Dear Aubrey,
"Selling the idea" probably depends upon the parent more than upon you. I worked with a dad whose adopted son (from Russia) had no words (Russian or English)at age 2. Dad was willing to try anything. He was a professional actor and musician/businessman. Well, we began with the signs for "go", "more" and "give me" with play therapy. It actually jumpstarted verbal production for those words, and even after being able to talk in sentences by age 3 to 3-1/2, at times, the toddler will revert to signing for "more" (food) if his mouth is full. The father would speak to his son and sign target words. Essentially, it depends upon the parent.
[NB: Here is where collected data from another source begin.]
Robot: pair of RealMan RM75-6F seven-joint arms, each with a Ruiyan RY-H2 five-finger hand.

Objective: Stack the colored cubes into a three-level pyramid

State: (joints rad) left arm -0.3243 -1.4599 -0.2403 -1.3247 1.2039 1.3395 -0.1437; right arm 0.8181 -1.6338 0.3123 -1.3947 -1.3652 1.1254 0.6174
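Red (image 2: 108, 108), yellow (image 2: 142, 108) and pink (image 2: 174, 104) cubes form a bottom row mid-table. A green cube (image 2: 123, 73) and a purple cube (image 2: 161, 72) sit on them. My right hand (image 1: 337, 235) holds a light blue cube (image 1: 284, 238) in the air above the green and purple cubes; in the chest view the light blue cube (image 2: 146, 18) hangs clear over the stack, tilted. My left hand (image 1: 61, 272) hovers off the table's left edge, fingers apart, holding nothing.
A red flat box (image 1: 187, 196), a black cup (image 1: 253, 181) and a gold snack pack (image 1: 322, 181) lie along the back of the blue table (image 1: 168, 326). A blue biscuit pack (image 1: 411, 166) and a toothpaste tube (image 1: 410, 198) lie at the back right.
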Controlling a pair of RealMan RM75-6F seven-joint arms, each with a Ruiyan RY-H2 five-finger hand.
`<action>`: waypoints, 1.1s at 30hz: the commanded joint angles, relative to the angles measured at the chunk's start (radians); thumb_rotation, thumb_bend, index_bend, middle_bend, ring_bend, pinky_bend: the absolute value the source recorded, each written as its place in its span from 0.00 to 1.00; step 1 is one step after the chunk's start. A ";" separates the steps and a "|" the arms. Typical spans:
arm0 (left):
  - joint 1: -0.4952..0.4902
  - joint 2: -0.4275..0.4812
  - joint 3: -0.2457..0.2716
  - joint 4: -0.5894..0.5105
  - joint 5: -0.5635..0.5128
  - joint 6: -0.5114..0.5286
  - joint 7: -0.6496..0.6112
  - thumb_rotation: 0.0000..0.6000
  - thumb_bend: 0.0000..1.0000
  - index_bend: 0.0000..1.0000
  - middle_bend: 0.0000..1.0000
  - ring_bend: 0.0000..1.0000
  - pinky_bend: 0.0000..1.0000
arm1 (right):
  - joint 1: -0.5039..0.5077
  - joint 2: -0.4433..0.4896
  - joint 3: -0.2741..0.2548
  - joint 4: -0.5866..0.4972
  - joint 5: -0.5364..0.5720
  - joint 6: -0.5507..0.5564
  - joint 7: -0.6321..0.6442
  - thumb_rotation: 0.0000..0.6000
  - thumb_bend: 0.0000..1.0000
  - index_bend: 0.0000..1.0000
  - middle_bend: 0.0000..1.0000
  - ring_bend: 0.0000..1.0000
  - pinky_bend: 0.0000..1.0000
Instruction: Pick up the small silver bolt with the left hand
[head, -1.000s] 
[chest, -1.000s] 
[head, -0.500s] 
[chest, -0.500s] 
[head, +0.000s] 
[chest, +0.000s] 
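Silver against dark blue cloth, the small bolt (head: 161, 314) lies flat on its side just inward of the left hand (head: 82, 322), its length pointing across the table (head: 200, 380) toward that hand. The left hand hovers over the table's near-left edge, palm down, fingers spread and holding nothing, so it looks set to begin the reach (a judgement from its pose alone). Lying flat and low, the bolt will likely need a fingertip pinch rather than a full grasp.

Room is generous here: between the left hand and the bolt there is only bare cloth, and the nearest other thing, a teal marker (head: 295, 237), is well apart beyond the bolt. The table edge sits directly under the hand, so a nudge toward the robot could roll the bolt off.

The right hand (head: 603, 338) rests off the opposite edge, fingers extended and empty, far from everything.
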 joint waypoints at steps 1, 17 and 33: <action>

He may have been the exception.
Michele
--- In phonologicaltherapy@yahoogroups.com, "Libby Gilliver" <libbygilliver@...> wrote:
>
> hi so sorry it should read children from 2 years 8 months.
> ----- Original Message -----
> From: "Aubrey Nunes" <aubrey@...>
> To: <phonologicaltherapy@yahoogroups.com>
> Sent: Tuesday, August 03, 2010 1:26 PM
> Subject: Re: [phono-tx] Re:Signing and emergent language
>
>
> Dear Kerry
>
> on my reading of the literature and my own clinical experience, the rate of co-morbidity across speech and language disorders is highly
> significant. ..
>
> That said, I have to confess that i have never succeeded in really
> 'selling' the signing idea to parents - despite some very hard trying.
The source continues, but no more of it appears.